I woke at about 6 AM the next morning to the sun rising over the fertile Nile valley. The world outside my window was so removed from the chaos of Cairo that I felt as though in my sleep I’d travel back in time 100 years. Not a whole lot has changed in that part of the world. From what I could see the whole length of the river is populated. I’m sure that there isn’t a single mile between Cairo and the Sudan that isn’t being harvested for every bit of resources that the alluvial soil will provide. Men and women transported goods by donkey, little herds of sheep wandered down dust village streets unattended, and Egyptian children swam in the river and its irrigation cannels. I watched it all pass by the train window as I ate another three pieces of blackened meat for breakfast.

I arrived in Luxor at about 8:30 and was immediately surrounded by a wave of men tugging at my bags trying to do anything for me that would warrant a few Egyptian pounds. However, after my experiences in Cairo I had become, for like of a better term, an asshole and refused virtually all assistance for the rest of my trip. Not sure were my hotel was I sat in front of the Luxor train station and examined my travel guide, trying to orientate myself.

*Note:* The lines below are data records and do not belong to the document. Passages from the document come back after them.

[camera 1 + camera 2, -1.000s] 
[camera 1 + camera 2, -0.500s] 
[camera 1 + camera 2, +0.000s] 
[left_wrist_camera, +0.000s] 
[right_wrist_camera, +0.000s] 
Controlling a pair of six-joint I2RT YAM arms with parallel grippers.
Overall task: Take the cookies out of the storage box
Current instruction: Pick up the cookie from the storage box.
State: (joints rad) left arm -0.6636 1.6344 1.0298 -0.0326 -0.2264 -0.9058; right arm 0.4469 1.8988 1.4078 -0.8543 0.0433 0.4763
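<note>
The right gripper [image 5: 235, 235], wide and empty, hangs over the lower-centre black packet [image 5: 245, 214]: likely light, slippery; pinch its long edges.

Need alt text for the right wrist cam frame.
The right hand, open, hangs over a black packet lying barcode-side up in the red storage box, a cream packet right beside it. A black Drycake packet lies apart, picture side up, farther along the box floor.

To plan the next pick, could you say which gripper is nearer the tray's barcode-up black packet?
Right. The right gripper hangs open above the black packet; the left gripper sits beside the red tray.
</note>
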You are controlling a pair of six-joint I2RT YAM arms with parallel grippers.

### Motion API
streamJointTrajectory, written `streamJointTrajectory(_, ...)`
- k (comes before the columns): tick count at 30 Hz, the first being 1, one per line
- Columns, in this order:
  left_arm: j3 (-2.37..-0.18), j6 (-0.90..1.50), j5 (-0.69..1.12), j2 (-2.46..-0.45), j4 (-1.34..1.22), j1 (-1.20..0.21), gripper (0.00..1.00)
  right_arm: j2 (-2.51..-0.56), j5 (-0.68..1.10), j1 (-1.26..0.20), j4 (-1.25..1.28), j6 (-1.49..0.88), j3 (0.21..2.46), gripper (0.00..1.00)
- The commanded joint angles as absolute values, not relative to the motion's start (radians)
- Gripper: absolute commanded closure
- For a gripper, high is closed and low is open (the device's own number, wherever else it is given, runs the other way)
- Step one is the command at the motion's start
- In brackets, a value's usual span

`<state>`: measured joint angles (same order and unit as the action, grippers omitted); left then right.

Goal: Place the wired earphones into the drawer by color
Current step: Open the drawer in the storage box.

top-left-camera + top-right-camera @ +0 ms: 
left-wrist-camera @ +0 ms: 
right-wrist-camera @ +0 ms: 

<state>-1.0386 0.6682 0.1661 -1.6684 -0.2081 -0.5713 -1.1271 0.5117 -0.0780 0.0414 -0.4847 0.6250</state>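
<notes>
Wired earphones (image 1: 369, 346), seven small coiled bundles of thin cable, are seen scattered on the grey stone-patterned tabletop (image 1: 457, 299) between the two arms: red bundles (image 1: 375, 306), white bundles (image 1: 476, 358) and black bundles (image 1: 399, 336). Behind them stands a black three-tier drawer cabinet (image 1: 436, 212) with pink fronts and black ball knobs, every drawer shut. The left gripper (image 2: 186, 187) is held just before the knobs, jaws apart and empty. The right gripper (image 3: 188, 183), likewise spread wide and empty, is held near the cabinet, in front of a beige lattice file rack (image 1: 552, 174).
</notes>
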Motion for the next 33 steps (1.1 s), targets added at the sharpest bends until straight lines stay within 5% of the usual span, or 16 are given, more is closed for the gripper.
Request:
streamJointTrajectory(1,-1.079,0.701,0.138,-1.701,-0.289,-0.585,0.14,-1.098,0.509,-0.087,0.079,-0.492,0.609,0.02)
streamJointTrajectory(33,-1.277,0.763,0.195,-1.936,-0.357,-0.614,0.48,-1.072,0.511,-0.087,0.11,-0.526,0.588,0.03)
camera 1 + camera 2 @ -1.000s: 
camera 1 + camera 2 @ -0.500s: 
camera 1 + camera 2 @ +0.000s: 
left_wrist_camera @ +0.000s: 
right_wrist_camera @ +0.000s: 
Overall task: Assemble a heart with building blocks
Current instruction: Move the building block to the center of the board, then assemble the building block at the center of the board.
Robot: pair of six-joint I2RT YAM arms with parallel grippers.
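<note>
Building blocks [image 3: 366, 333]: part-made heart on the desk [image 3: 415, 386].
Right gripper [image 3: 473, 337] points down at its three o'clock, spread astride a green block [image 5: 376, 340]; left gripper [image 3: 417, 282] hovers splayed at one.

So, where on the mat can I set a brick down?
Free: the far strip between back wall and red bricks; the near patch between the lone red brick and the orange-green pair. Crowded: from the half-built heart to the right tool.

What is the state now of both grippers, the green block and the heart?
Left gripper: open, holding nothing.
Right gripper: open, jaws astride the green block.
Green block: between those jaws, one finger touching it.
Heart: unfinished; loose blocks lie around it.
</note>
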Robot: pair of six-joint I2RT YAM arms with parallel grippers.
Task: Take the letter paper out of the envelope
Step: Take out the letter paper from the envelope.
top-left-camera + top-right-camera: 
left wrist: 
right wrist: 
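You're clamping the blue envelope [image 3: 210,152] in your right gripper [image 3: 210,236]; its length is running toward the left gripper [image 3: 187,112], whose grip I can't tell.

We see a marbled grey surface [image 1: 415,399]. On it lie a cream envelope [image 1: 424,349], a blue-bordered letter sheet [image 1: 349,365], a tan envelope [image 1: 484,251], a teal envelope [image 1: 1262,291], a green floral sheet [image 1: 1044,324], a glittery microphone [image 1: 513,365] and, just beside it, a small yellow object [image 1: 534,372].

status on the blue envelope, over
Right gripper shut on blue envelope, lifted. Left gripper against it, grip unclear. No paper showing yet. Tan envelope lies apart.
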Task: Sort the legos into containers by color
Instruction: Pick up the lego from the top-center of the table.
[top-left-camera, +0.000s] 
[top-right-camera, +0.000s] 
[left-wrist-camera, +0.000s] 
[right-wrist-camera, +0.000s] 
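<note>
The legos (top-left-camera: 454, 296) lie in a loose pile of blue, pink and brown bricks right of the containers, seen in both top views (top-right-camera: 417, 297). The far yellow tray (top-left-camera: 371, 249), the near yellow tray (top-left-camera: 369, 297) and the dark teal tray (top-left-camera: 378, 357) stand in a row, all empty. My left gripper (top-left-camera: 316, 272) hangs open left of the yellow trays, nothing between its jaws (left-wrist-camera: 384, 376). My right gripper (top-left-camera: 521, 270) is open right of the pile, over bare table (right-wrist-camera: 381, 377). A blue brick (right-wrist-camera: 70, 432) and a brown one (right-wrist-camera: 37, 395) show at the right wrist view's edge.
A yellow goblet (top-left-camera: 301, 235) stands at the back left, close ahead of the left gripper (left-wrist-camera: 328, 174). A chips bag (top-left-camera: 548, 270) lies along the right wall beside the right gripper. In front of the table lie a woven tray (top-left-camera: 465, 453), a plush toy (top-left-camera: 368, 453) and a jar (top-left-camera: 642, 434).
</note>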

As I was about to start my trek toward the hotel, which was about a twenty-minute walk from the station, a man approached me and asked, “Nefertiti Hotel?” That being the hotel I’d made reservations with and knowing approximately were it was supposed to be, I followed the guy. He of course didn’t work for my hotel and tried to get me stay at his naturally much cheaper and more luxurious establishment. I asked him why he had lied to me. He apologized and walked me the rest of the way to the Nefertiti. On the way there we stood at a street corner for fifteen minutes as a funeral procession passed us by. I don’t know if that was a normal occurrence but a group of about 50 Arab men chanted as they moved through the city blocks carrying a coffin on their shoulders draped in a large black cloth with beautiful dark green Arabic script decorating it. I safely arrived at my actual hotel with the help of my new friend and managed to make it to my room after an hour of listening to the man working the front desk gush about his newly born daughter. The pictures were cute, but it was fucking hot and my room mere steps away, had AC. I dropped off my things and decided to wander about town a bit, half way looking for the international student travel office were I was supposable able to get an ID card that would grant me “unspeakable” discounts on sites according to Raymond. 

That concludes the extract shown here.